Testing Guide
SpecSplit uses pytest with a clear separation between fast unit tests and heavier integration tests that require model downloads or GPU access.
Test Layout
tests/
├── conftest.py # Shared fixtures (configs, tmp dirs)
├── unit/ # Fast tests — no models, no network
│ ├── test_serialization.py # Tensor ↔ list round-trips
│ ├── test_telemetry.py # Stopwatch + TelemetryLogger
│ ├── test_config.py # Pydantic config validation
│ ├── test_draft_engine.py # DraftEngine init + stub generation
│ ├── test_target_engine.py # Session caching, rollback, verification
│ ├── test_verification.py # Greedy + stochastic tree verification
│ └── test_pipeline.py # _get_longest_path, pipeline helpers
└── integration/ # Requires transformers + torch
├── test_grpc_roundtrip.py # gRPC service binding smoke tests
├── test_exact_match.py # Speculative vs standard generation
└── test_e2e.py # Full gRPC end-to-end exact-match validation
Running Tests
Activate the project virtual environment before running tests (e.g.

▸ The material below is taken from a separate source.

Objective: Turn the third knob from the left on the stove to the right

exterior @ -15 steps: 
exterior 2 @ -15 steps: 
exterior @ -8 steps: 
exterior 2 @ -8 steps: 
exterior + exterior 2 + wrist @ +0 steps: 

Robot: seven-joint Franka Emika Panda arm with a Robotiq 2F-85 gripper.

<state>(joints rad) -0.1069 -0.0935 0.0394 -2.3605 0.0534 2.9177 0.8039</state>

source .venv/bin/activate). Then:
All Tests
make test
# runs unit tests only (tests/unit/):
pytest tests/unit/ -v --tb=short
make test-all
# runs all tests including integration:
pytest tests/ -v --tb=short
Unit Tests Only (fast, no GPU)
pytest tests/unit/ -v
Integration Tests Only
pytest tests/integration/ -v -s
Integration tests download models on first run (~1 GB for Qwen2.5-0.5B). Subsequent runs use the HuggingFace cache.
Single Test File
pytest tests/unit/test_target_engine.py -v
Single Test by Name
pytest -k "test_rollback_crops_tensors" -v
Test Categories
Unit Tests (tests/unit/)
Goal: Validate business logic in isolation. No real models, no network, no GPU. These must run in < 5 seconds total.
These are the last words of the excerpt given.